:: EXERCISE INSTRUCTIONS ::
Below is a block of entries; repeat exactly the lines starting at the line that contains "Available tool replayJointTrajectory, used" and ending at the line that contains "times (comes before", both included.

Records from a collection:
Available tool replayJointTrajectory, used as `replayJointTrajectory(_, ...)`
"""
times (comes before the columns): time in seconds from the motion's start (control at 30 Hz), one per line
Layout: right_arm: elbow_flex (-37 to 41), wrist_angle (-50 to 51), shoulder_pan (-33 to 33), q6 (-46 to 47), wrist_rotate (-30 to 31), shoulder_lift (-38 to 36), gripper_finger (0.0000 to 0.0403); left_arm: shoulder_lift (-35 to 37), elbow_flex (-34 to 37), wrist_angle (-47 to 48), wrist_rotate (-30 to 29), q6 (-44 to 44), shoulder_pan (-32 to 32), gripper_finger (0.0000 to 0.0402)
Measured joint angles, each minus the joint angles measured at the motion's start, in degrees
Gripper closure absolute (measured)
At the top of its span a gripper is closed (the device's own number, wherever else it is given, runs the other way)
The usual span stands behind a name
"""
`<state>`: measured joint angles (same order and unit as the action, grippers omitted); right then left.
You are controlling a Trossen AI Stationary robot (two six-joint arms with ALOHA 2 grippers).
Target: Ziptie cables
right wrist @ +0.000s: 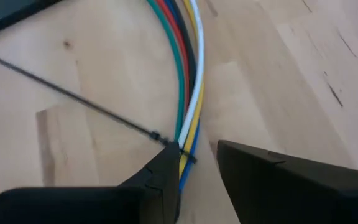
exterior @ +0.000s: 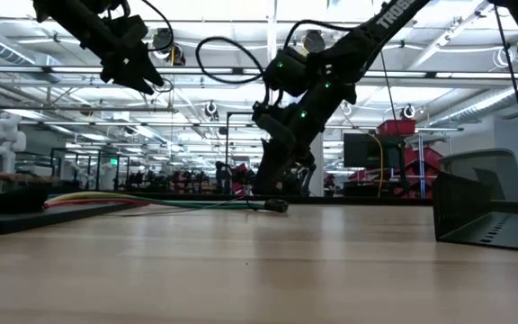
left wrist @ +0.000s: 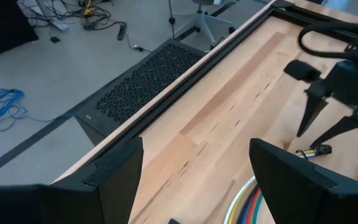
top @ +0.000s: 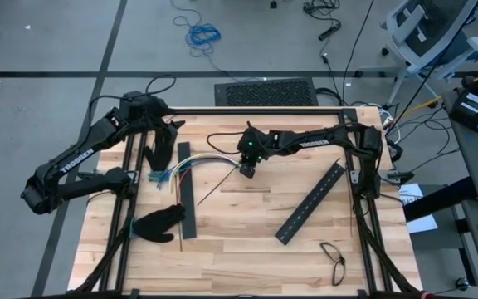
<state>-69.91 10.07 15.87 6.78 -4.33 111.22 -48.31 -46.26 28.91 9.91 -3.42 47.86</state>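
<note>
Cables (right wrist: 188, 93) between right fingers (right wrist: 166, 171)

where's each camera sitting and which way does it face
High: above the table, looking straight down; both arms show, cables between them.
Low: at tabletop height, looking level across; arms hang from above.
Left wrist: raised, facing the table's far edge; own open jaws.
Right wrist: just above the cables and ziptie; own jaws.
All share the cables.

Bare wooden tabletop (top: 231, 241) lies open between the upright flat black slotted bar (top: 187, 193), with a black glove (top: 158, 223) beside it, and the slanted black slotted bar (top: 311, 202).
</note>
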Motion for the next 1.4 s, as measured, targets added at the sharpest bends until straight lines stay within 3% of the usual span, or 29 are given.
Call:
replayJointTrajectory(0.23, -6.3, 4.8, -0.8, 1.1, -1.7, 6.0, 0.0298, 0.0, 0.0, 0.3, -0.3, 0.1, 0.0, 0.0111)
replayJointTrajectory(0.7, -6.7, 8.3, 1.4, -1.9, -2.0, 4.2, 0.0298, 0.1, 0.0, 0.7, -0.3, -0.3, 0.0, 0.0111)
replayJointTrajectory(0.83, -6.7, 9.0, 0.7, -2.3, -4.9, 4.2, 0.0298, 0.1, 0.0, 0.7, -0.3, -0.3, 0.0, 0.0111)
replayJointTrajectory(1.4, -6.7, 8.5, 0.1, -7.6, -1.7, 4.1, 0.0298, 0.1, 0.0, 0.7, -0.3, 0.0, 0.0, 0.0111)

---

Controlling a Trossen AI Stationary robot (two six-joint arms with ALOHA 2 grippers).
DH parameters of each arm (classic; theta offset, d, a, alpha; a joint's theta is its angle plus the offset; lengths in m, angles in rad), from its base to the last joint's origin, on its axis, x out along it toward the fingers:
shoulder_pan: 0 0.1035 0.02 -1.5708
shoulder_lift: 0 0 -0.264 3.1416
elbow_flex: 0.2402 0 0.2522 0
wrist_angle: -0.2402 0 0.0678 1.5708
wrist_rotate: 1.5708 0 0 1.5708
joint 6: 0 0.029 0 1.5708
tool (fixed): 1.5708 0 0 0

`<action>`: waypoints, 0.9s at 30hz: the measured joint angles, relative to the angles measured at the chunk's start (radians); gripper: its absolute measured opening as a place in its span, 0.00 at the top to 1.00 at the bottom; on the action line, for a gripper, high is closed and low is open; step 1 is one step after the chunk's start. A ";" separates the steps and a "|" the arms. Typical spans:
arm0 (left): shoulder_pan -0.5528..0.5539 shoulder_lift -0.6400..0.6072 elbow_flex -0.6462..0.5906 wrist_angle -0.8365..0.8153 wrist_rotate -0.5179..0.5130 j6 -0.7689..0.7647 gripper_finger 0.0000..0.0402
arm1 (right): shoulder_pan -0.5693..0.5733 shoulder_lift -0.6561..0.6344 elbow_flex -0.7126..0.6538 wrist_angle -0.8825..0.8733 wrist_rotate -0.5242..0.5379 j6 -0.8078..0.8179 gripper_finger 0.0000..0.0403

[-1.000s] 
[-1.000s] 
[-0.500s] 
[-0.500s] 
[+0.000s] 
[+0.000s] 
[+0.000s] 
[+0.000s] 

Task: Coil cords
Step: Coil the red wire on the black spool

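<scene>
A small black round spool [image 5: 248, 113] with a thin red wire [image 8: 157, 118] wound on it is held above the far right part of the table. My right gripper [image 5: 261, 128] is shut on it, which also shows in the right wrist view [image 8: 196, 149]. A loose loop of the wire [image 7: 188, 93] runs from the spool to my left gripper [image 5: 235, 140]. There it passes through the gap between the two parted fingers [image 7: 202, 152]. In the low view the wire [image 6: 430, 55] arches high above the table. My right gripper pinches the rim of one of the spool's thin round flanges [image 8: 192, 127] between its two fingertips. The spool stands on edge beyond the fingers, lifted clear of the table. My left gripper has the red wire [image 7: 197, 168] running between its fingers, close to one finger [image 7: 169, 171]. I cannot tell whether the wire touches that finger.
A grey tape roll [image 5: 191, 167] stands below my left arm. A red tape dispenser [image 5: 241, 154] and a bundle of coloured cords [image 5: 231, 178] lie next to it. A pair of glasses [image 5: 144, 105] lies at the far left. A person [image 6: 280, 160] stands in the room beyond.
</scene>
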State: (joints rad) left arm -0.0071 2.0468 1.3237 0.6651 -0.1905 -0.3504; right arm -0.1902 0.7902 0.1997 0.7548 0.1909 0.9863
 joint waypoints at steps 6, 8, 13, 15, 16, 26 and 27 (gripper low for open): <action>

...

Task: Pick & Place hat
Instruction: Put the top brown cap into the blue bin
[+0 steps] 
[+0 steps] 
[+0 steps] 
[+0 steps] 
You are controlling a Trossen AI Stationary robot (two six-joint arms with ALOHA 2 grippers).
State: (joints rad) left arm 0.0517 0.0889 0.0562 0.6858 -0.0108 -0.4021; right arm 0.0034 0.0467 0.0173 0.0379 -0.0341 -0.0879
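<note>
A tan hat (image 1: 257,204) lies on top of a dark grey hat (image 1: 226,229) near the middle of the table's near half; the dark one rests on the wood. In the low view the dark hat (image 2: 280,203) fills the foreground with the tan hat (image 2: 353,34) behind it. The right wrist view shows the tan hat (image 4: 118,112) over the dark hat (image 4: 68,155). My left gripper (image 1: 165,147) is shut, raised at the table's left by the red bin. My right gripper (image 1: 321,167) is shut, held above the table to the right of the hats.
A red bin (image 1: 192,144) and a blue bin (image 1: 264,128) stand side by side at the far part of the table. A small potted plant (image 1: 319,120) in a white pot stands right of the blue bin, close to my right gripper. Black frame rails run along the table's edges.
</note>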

:: ANSWER SECTION ::
Available tool replayJointTrajectory, used as `replayJointTrajectory(_, ...)`
"""
times (comes before the columns): time in seconds from the motion's start (control at 30 Hz), one per line

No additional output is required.